Does it take some time to setup as a daily driver? Yes. But no more than Arch. But the thing with Nix is if you already have a robust config, it takes less time than Arch to go from zero to stomping out code.
Ubuntu is a great generic distro. But I find Nix gives me oomph. As with everything in this ecosphere...use what works for YOU! ๐
I like reading about OS journeys like these. Personally I ended up living with immutable fedora despite of its endless challenges, but I don't think I'll ever go back to mutable linux for my dev laptop. I feel immutability is a shield against change over time.
Didn't really look into NixOS so only learned that it is an immutable OS after reading your article.
I once tried Fedora Sericea. Ended up having many Toolboxes (like Distrobox) with libraries and tools for development, but only a couple of Flatpaks.
I think the ideal user for immutable OS will be someone who want to use computer like a smartphone, just install apps (as Flatpaks) and let the OS do its update things.
NixOS is a reproducible OS. I wouldn't call it immutable.
It's not really fully reproducible either.
Isn't it fully reproducible with flakes?
Nope, nix doesn't ensure or require that the builds are deterministic. It's not any better in that regard than other package managers.
nix doesn't ensure or require that the builds are deterministic
Pin package version and --pure?
That should already allow it to be ahead of other PMs.
A package is reproducible if you use the same inputs, run the build, and get the same outputs.
The issue is that the build can produce different outputs given the same inputs. So you need to modify the build or patch the outputs. This is something that is being worked on by most distributions: https://reproducible-builds.org/who/projects/
NixOS is not special in that regard nor are all NixOS packages reproducible.
Nixos is immutable to force system configuration through the declarative nix configs/build system not to limit tinkering.
Someone recently recommended PopOs to me. Any thoughts on that?

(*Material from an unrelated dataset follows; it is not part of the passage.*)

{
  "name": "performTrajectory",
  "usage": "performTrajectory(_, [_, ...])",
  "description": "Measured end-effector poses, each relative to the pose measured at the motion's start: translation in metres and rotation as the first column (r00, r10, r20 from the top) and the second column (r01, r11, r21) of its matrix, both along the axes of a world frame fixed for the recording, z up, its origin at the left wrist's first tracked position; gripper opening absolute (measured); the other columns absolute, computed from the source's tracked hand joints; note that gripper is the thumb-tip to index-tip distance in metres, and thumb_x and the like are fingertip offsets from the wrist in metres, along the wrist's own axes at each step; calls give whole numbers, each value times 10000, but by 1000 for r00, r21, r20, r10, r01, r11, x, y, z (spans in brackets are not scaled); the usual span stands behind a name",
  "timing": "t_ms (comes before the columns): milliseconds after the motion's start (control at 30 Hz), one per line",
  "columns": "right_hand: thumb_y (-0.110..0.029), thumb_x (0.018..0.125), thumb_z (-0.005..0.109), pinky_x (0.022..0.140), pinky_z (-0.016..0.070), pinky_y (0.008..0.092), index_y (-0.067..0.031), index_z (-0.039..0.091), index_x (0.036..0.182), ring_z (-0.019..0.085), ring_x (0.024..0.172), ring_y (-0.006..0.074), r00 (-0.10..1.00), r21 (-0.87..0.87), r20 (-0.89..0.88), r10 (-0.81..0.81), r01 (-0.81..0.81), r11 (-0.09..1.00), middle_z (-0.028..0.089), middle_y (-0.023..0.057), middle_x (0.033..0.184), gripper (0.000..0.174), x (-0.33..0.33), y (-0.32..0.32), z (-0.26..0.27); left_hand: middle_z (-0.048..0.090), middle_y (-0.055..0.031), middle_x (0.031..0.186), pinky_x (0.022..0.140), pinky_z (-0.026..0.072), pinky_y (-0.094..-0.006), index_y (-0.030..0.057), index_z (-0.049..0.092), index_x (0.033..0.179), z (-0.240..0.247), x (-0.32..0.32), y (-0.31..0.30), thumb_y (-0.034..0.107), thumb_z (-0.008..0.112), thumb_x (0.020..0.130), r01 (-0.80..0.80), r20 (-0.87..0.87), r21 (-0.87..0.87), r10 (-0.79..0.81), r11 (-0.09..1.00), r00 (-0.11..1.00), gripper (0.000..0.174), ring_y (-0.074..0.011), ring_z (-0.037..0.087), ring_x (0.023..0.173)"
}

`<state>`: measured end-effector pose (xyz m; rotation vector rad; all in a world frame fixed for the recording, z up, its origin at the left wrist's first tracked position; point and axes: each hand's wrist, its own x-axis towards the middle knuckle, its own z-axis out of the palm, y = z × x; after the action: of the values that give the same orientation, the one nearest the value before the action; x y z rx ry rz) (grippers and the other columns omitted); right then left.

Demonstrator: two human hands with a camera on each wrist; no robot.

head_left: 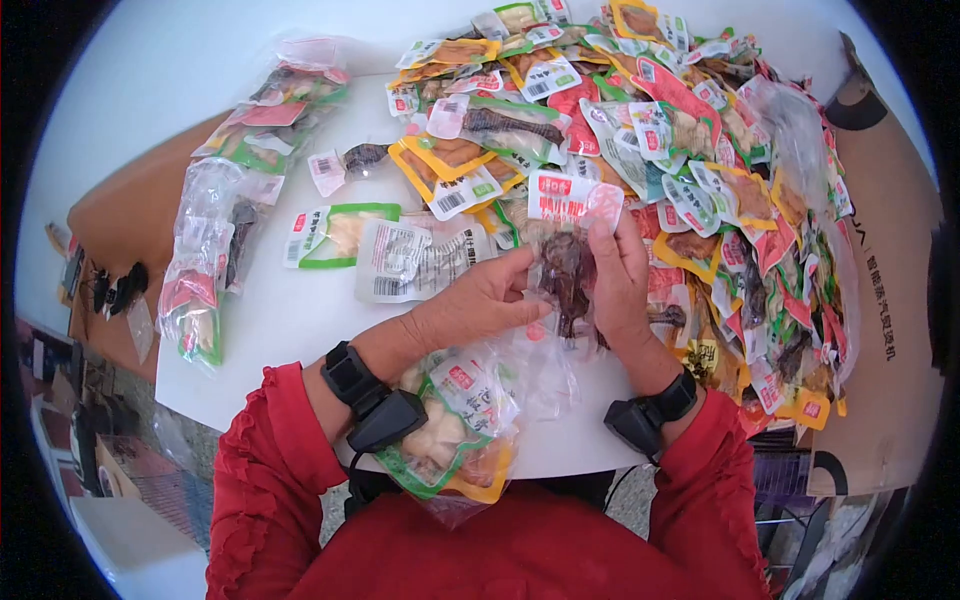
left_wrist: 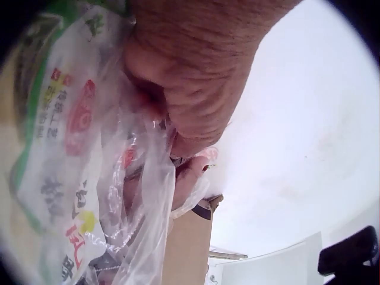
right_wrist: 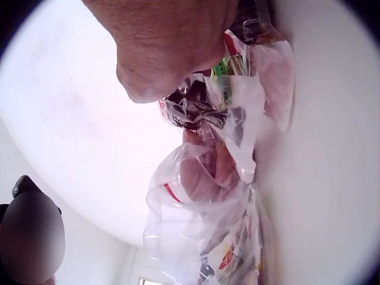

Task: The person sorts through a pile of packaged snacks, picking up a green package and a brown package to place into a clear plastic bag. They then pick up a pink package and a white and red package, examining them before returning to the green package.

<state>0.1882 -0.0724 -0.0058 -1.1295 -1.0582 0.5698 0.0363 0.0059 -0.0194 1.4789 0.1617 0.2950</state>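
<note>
A clear packet of dark meat (head_left: 566, 268) with a red and white label (head_left: 574, 198) stands upright between the hands. My right hand (head_left: 626, 290) grips its right side, thumb near the label; in the right wrist view this hand (right_wrist: 172, 47) is above the dark packet (right_wrist: 193, 101). My left hand (head_left: 478, 302) is at the packet's left edge, with its fingers curled in the crumpled clear bag (right_wrist: 172, 231). From the left wrist, the left hand (left_wrist: 190, 77) pinches that plastic (left_wrist: 151, 196). The bag holds green-edged and yellow-edged packets (head_left: 440, 435) and hangs over the table's front edge.
A large heap of colourful food packets (head_left: 690, 190) covers the right side of the white table (head_left: 270, 340). Filled clear bags (head_left: 205, 240) lie along the left. Loose packets (head_left: 345, 235) lie mid-table. Cardboard (head_left: 870, 300) stands beyond the right edge.
</note>
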Motion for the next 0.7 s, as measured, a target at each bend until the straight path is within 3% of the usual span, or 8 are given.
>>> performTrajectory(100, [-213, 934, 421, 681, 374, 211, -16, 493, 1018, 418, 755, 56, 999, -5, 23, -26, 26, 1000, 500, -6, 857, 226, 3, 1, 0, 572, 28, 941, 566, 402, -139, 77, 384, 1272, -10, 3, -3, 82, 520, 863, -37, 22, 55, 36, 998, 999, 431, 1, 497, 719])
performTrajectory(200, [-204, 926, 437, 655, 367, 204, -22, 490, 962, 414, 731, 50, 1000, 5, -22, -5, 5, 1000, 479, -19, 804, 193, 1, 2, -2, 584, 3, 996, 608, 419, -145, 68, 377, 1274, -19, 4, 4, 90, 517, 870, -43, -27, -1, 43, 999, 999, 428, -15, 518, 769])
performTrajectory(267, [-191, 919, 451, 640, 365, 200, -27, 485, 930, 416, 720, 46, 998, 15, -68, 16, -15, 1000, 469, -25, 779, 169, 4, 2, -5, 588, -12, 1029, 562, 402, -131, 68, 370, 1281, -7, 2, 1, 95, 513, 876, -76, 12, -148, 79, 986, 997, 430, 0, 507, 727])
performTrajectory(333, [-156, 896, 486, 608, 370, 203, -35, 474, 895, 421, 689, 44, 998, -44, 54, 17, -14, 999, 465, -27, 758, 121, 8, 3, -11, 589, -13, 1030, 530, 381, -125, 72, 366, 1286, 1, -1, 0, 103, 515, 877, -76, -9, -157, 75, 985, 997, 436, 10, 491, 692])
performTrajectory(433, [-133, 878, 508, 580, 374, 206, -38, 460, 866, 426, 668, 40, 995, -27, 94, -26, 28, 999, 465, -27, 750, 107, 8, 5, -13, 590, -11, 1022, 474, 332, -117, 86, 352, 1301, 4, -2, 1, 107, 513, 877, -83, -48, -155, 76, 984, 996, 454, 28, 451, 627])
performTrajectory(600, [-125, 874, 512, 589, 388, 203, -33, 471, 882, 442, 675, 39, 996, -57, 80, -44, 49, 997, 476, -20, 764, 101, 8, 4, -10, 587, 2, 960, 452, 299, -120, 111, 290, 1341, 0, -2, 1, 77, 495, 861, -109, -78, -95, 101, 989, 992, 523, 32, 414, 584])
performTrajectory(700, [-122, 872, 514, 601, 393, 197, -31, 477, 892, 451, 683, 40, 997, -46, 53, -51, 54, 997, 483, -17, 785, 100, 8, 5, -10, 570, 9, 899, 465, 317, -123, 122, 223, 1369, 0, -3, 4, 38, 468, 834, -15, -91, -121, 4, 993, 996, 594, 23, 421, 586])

Great beginner distro for sure. On par with Mint with "it just works".
They're between releases right now, but once COSMIC desktop is ready and they release Pop 24.04 I'll probably try it out. More likely that I'm moving to Xubuntu Minimal 24.04 on the daily driver though.
PopOS is great OOTB but I've become attached to rofi and XFCE recently and like the old-school "apps are utilities" style of Linux desktops over PopOS / Mint which try to bundle everything together.
Xubuntu Minimal 24.04
Why not just do Mint XFCE then? At least that way there's no snap to deal with.
It's honestly one of my favorite distros and has a lot of unique awesome features and guides for beginners.
Discord has some rough edges if you use it regularly but it definitely still works.
Damn I was considering switching to Nix because I was annoyed at fl studio and various other kinda niche stuff breaking all the time. This has made me seriously reconsider.
More serious than this is the rare occasions Nix packages conflict with each other. While Nix separates dependencies, it doesn't separate them as absolutely as a full container system like Docker. Therefore it is possible, albeit unlikely, to end up with conflicts between versions of installed libraries.
Never tried it but thanks for dispelling the hype. What a meme OS.